WHAT THE TASK REQUIRES: Quote the listing below in full and exactly as written, but omit every picture.

RAW DATA:
####
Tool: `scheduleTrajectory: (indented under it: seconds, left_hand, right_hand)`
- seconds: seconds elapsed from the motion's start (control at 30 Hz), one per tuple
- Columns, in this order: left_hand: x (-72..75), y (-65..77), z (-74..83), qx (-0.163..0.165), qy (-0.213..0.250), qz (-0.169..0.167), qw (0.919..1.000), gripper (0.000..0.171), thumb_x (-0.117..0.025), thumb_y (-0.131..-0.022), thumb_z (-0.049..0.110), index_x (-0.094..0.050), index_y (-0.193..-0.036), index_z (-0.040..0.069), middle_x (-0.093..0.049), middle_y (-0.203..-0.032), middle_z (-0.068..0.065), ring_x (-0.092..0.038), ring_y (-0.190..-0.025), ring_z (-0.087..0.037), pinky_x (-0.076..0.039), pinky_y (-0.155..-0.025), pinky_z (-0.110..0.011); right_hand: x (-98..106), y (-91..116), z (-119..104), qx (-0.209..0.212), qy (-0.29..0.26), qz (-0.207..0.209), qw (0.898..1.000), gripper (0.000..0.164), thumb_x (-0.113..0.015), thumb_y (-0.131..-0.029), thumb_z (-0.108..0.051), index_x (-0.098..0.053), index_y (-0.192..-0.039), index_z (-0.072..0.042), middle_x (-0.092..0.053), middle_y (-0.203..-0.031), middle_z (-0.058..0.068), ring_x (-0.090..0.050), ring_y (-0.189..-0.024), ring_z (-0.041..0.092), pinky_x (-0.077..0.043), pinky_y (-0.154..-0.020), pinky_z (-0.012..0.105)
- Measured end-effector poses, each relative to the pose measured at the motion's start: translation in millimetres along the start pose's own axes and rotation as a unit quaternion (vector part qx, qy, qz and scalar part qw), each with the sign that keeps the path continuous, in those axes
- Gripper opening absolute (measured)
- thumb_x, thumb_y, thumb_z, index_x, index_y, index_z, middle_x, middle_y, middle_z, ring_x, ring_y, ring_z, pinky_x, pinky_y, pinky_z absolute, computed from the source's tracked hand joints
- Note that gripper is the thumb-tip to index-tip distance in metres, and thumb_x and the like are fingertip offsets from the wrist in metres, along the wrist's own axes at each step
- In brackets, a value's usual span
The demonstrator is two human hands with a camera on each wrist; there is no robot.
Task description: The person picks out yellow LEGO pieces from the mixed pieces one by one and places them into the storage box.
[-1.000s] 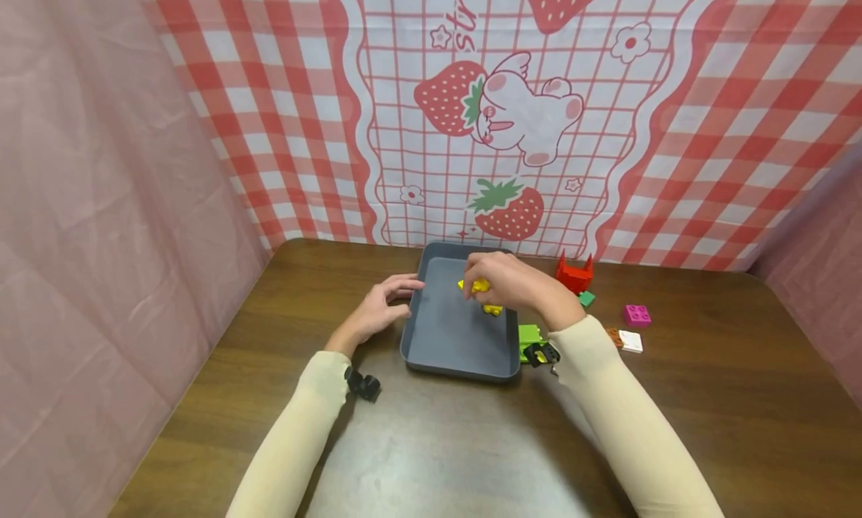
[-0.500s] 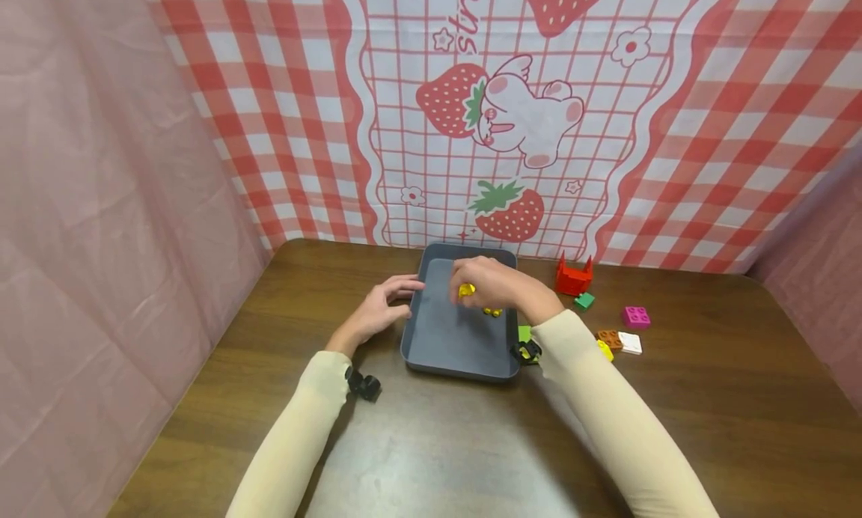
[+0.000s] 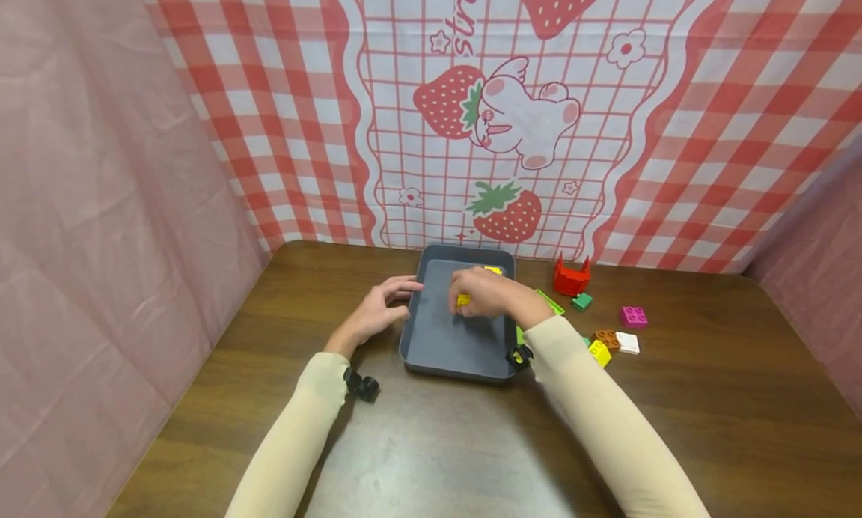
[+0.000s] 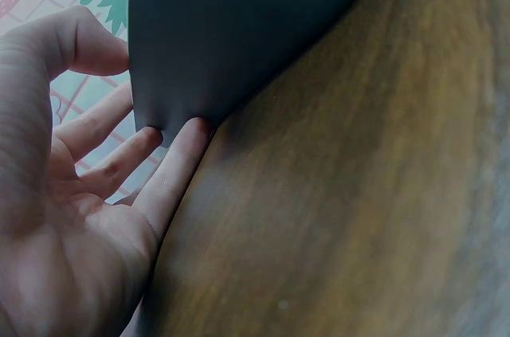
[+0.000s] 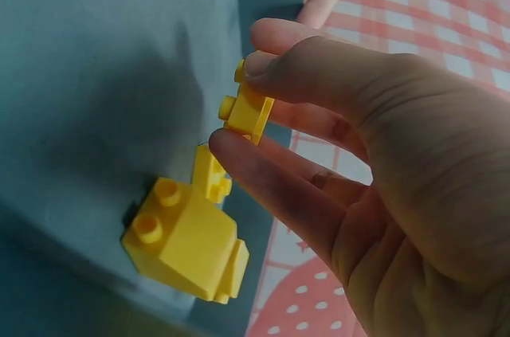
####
TASK SOLUTION:
Tool: `scheduleTrajectory: (indented under it: seconds, left_hand, right_hand)`
- seconds: seconds elapsed from the motion's start (control at 30 Hz), one per tuple
- Columns, in this order: left_hand: x (-72..75), y (-65..77), z (-74..83), qx (-0.163..0.165), qy (-0.213..0.250), qz (-0.169..0.167), qw (0.919..1.000), gripper (0.000..0.171), thumb_x (-0.117..0.025), thumb_y (-0.131..-0.022), thumb_z (-0.049..0.110), index_x (-0.094..0.050), index_y (-0.193..-0.036), index_z (-0.040..0.069), middle_x (-0.093..0.049), middle_y (-0.203..-0.032), middle_z (-0.068..0.065), ring_x (-0.092..0.038), ring_y (-0.190..-0.025), ring_z (-0.087..0.037), pinky_x (-0.076..0.039), pinky_y (-0.155..-0.025), pinky_z (-0.110..0.011); right_hand: x (-98..106), y (-91..116), z (-119..104), qx (-0.209..0.212), qy (-0.29..0.26), qz (-0.207..0.209), qw (0.898..1.000), gripper (0.000..0.164), thumb_x (-0.113..0.015), thumb_y (-0.131..-0.029), thumb_z (-0.108..0.051), index_x (-0.098..0.053), index_y (-0.192..-0.039), index_z (-0.072..0.042), middle_x (-0.092..0.053), middle_y (-0.203..-0.031), middle_z (-0.058..0.068), ring_x (-0.090..0.050), ring_y (-0.189..-0.024), ring_z (-0.041..0.092), pinky_x (-0.077..0.043), pinky_y (-0.154..-0.020), pinky_z (-0.012..0.105)
- Measured end-effector poses, each relative to the pose measured at the motion's start: translation in millimetres along the start pose's own axes and rotation as a unit quaternion (vector part qx, qy, qz and scalar part qw), each with the sign that keeps the path continuous, in those axes
- Gripper opening absolute (measured)
- thumb_x, thumb_y, thumb_z, index_x, index_y, index_z, middle_x, middle_y, middle_z, ring_x, ring_y, ring_z, pinky_x, pinky_y, pinky_z absolute, computed from the source's tracked hand joints
- Note that gripper is the thumb-tip to index-tip distance in metres, and thumb_x and the like are fingertip offsets from the wrist in metres, along the wrist's own axes at each step
- In brackets, a value's usual span
The demonstrator is two human hands with a camera on each wrist; there is no robot.
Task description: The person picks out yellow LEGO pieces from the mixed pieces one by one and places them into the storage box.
[-1.000s] 
[-0.500s] 
[+0.000s] 
[+0.000s] 
[+0.000s] 

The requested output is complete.